Corporate Sin: Leaderless Leaders and Dissonant Workers:

Leadership has retreated into self-aggrandizement and the cynicism of self-indulgence. It pervades every institution of society. Families have abandon their responsibility for the actions of their children, the church has covered the abuses of its priests, educators have abandoned discipline in the classroom, while corruption in government and industry has become so common as to approach the pathology of normalcy. In this climate, workers have focused on getting rather than giving, on avoiding the consequences of their actions, retreating into technology, while children, students, workers and citizens have been reduced to statistical numbers in computer grids. As a result, society has lost its moral center and compass. People have become things to address, evaluate and manage. This is the essence of corporate sin.
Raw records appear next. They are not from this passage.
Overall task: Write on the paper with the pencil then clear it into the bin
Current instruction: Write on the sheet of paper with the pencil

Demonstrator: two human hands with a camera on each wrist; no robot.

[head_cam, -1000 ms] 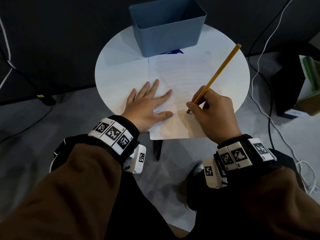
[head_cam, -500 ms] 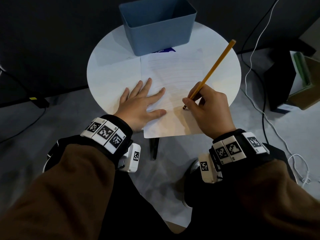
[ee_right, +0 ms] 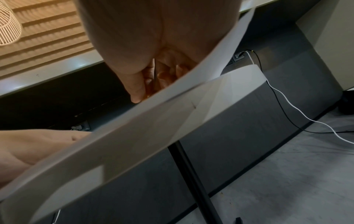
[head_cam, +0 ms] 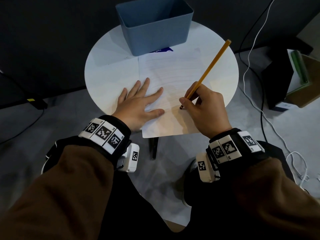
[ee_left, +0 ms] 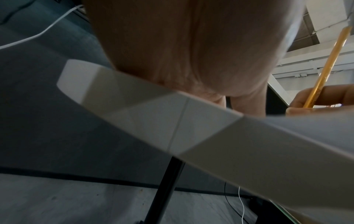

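Note:
A lined white paper (head_cam: 173,73) lies on the round white table (head_cam: 110,75), its near edge hanging over the rim. My left hand (head_cam: 138,104) lies flat on the paper's left side with fingers spread. My right hand (head_cam: 200,108) grips a yellow pencil (head_cam: 209,66), whose dark tip touches the paper near its lower middle. The pencil (ee_left: 325,68) also shows at the right of the left wrist view. A blue bin (head_cam: 155,23) stands at the table's far edge, just behind the paper. In the right wrist view the curled fingers (ee_right: 138,84) show above the paper's edge (ee_right: 220,60).
A blue-printed card (head_cam: 162,50) peeks out between bin and paper. Black and white cables (head_cam: 251,54) run over the grey floor to the right, beside a dark box (head_cam: 280,80). The table's black leg (head_cam: 154,148) stands below the near rim.
The pencil tip has shifted slightly across the lower part of the paper. My left hand stays flat on the sheet. The head view has drifted a little.

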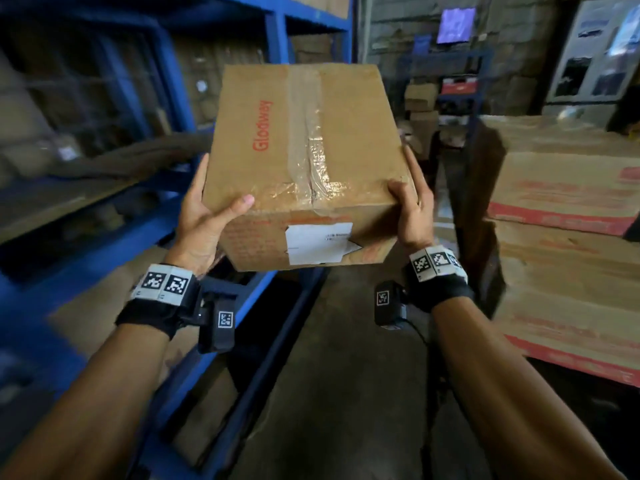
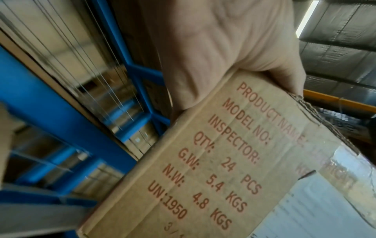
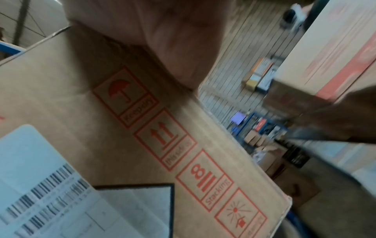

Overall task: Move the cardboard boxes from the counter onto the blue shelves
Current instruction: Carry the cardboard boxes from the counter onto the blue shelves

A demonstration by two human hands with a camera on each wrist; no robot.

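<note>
A taped brown cardboard box with red "Glodway" print hangs in the air in front of me, tilted, a white label on its near side. My left hand grips its near left corner, thumb on top. My right hand grips the near right corner, thumb over the top edge. The left wrist view shows the left hand on the box at its red spec print. In the right wrist view the right hand clamps the box above the handling symbols. Blue shelves stand just left.
Large cardboard boxes with red print are stacked close on the right. A narrow grey floor aisle runs between them and the blue rack's lower beams. More shelving with small boxes stands at the far end.
</note>
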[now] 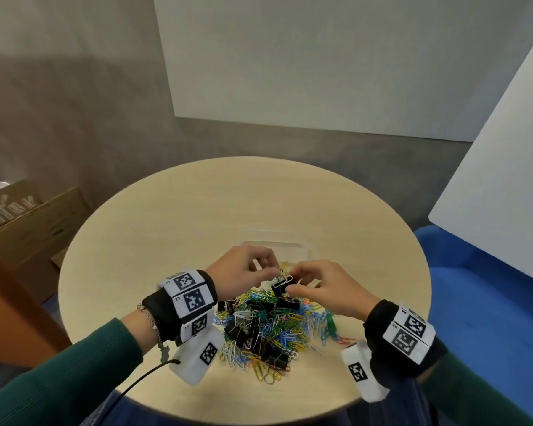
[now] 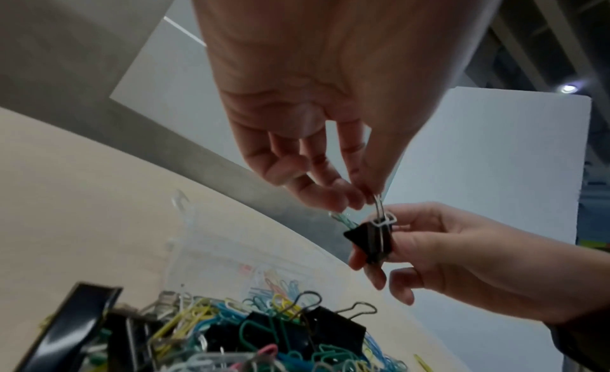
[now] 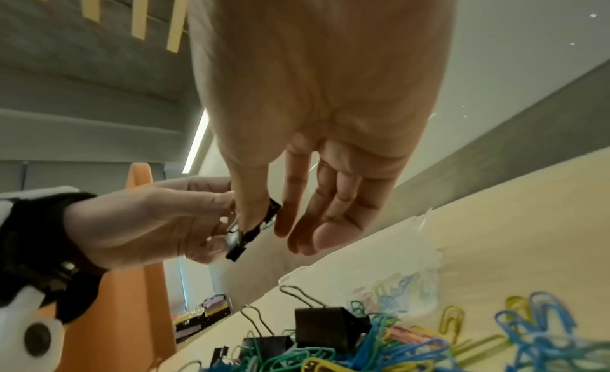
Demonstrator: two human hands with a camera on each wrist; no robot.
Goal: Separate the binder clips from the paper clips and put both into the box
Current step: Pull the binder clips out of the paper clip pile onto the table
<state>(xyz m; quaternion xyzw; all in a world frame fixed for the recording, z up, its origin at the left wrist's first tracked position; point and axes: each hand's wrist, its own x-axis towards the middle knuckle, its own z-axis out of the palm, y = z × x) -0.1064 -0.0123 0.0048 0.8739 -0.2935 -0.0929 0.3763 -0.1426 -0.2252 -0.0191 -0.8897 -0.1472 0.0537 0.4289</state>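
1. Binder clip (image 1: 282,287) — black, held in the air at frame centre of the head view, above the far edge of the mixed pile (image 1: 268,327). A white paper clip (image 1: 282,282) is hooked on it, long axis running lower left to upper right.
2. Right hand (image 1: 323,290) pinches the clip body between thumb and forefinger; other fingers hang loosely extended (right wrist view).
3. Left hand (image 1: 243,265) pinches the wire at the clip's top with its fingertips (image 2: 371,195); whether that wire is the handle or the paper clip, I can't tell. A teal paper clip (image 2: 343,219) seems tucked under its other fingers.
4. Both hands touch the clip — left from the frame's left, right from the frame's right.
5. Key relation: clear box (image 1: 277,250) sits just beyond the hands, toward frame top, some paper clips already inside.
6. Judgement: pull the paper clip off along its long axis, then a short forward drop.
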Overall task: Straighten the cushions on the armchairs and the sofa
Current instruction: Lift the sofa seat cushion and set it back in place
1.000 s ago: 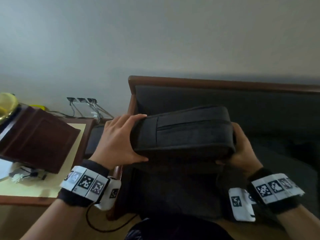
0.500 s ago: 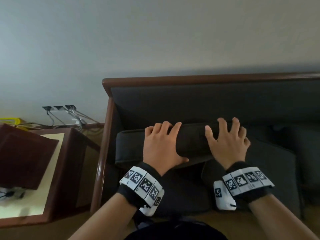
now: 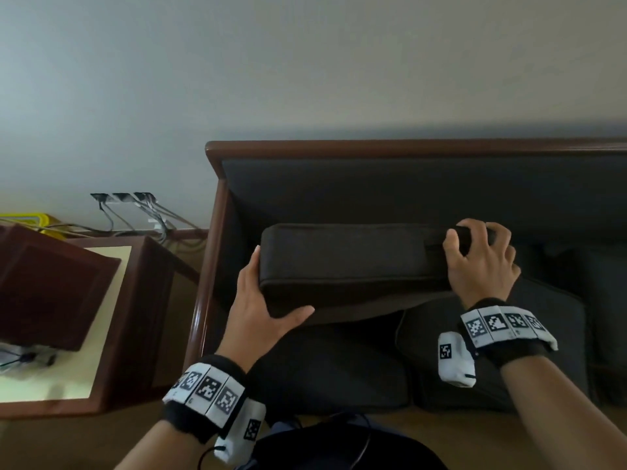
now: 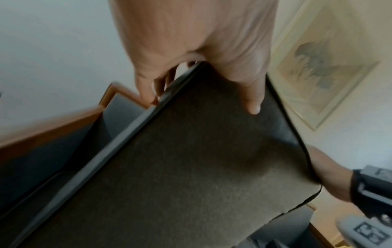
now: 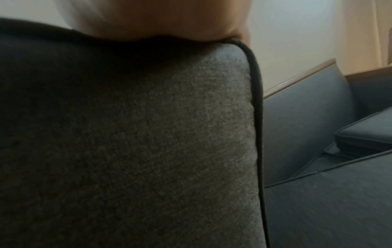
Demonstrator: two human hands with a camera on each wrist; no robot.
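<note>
A dark grey back cushion [image 3: 353, 262] stands on edge at the left end of the wooden-framed sofa [image 3: 339, 149], close to the backrest. My left hand [image 3: 261, 300] grips its left end, thumb on the front face and fingers round the side. My right hand [image 3: 478, 259] holds the top right corner with curled fingers. In the left wrist view the cushion [image 4: 191, 167] fills the frame, the thumb [image 4: 252, 100] pressed on it. The right wrist view shows the cushion [image 5: 127, 134] face and its piped edge close up.
Dark seat cushions [image 3: 492, 351] lie below the held one. A wooden side table [image 3: 135, 300] with a brown folder [image 3: 51, 283] stands left of the sofa. Wall sockets with cables [image 3: 129, 205] sit behind it. A framed picture [image 4: 324, 67] hangs on the wall.
The cushion went from lifted in the air to down on the sofa. My hands moved from lying on top of it to gripping its left end and right corner.
</note>
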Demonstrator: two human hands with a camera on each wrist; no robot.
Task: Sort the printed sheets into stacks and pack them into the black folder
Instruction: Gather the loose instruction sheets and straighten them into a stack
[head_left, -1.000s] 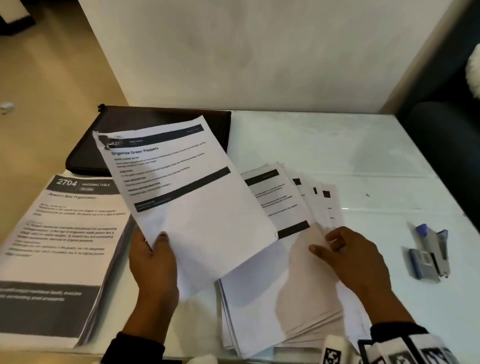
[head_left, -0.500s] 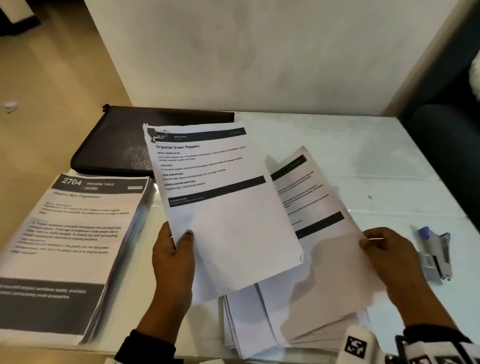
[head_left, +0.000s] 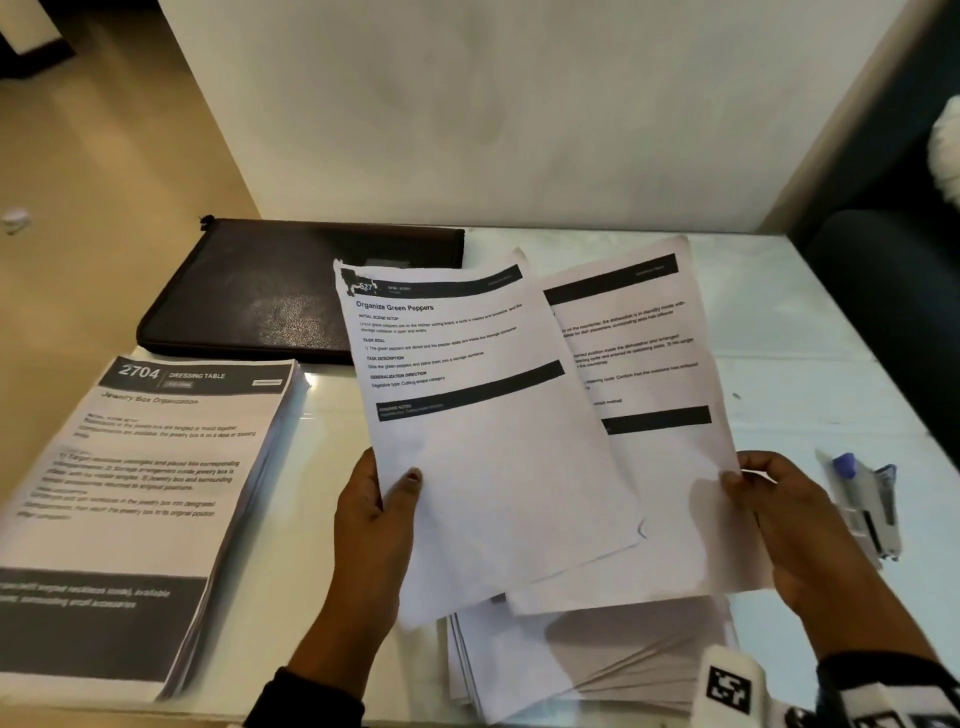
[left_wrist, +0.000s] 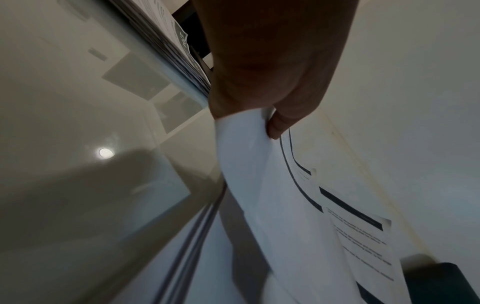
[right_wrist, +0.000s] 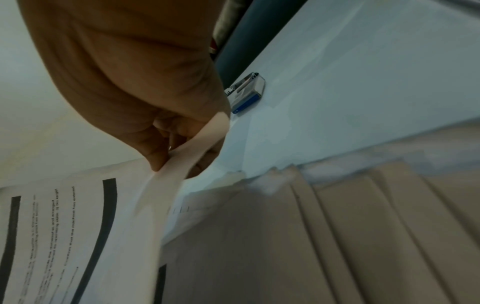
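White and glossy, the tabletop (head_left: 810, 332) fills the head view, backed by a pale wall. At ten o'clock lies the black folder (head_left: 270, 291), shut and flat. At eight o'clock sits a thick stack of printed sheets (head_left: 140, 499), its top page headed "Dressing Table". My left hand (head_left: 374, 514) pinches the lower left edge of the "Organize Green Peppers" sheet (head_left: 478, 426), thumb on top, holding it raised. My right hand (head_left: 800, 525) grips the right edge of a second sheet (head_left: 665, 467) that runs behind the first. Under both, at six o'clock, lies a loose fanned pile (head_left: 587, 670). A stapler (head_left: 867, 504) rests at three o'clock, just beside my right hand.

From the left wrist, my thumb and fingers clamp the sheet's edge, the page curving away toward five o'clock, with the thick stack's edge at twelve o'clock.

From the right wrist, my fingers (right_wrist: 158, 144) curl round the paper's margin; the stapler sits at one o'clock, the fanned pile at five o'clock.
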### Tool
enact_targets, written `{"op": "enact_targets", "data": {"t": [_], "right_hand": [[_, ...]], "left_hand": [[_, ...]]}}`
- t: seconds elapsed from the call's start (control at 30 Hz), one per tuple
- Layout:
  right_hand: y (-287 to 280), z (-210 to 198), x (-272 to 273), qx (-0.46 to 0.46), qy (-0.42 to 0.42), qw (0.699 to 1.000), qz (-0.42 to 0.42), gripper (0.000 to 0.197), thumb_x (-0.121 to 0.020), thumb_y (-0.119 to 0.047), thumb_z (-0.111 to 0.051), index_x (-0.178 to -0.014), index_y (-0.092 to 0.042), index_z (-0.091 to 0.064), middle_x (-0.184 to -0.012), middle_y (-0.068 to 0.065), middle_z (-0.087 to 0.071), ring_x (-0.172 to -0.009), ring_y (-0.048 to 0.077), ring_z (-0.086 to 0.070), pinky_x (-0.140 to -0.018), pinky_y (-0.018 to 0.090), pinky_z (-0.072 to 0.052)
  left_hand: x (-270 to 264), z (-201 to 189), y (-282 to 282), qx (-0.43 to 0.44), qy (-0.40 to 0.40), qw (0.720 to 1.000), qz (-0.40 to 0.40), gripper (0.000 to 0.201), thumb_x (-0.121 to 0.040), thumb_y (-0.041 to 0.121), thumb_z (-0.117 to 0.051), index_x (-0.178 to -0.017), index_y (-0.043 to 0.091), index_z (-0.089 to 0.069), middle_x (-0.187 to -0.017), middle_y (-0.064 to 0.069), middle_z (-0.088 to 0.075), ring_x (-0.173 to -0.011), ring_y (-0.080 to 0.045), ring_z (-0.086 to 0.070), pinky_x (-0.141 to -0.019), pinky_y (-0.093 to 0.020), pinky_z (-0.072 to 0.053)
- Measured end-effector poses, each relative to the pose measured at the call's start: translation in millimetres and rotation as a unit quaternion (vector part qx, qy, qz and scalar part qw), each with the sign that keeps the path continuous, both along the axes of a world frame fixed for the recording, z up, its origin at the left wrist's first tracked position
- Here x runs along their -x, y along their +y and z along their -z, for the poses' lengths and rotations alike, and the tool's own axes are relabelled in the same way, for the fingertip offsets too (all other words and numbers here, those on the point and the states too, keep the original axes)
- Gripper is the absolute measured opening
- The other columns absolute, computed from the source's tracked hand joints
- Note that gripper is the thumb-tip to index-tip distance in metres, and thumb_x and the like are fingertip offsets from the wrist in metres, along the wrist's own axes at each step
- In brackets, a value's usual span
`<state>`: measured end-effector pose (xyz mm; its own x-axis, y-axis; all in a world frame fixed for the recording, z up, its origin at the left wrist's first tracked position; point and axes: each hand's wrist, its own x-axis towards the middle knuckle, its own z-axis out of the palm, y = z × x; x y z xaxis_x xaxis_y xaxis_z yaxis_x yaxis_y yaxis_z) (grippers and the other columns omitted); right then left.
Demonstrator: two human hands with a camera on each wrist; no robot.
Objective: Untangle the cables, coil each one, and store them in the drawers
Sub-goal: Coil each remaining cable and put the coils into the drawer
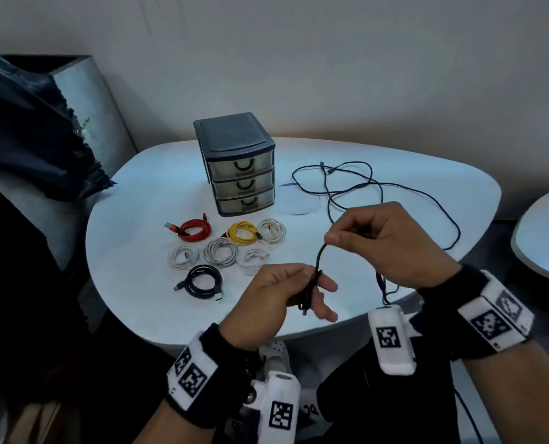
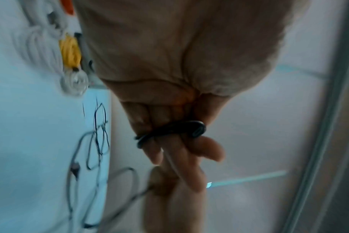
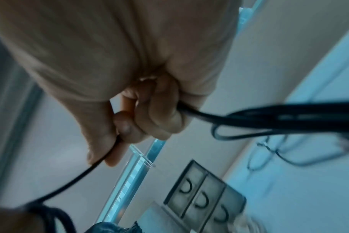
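My left hand (image 1: 286, 290) holds a few loops of a black cable (image 1: 313, 283) wound round its fingers; the left wrist view shows the black cable (image 2: 169, 130) wrapped across them. Just above and to the right, my right hand (image 1: 372, 238) pinches the same cable (image 3: 249, 113) between thumb and forefinger. The rest of it trails loose over the white table (image 1: 138, 283) at the right, with the loose stretch (image 1: 356, 187) lying in tangled curves. A dark three-drawer unit (image 1: 238, 165) stands at the table's back, all drawers closed.
Several coiled cables lie in front of the drawers: a red one (image 1: 194, 230), a yellow one (image 1: 242, 232), white ones (image 1: 220, 251) and a black one (image 1: 202, 282). A dark bag (image 1: 26, 129) sits on a chair at left. A second table (image 1: 542, 232) edges in at right.
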<state>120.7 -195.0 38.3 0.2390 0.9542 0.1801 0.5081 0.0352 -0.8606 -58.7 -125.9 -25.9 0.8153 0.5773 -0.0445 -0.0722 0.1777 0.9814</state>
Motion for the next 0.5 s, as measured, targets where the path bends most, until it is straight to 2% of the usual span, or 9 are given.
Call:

In the Shadow of the Courthouse: Memoir of the 1940s Written as a Novel:

Imagine growing up in the middle of the United States in the middle of the century and in the middle of a farm belt industrial community of 33,000, while WWII was raging. No television, mega sports, new automobiles, or manicured lawns. Automakers were making tanks and lawns had been turned into victory gardens. There was radio, movies, high school sports, and industrial league baseball, played by young boys and men too old to go to war. It was a time when the four-faces of the courthouse clock chimed every half hour so no one could excuse being late for meals. It was a working class neighborhood in which both parents were likely to work in one of the many defense industries along the Mississippi River. What sets it apart from today is self-reliance was as natural as breathing.

A Look Back To See Ahead: Our Chronic Culture Viewed from the 1970s:

We are stuck. Today resembles the 1970s with such frightening consistency that it is maddening to think otherwise. Then as now young people fought an unpopular war; social upheaval was in the air; corrupt politicians lied and deceived the electorate; drugs were ruining lives; morality was on holiday; new bigotry and old hatreds were hatching; the automotive industry was in sharp decline; energy was in crisis; a paranoid president hunkered down and became a law unto himself, while Congress stayed the same, missed the changes, wouldn't face them, and left the future up for grabs. The book breaks through our cool façade and canned rhetoric to expose this chronic disease, and ask what we plan to do about it?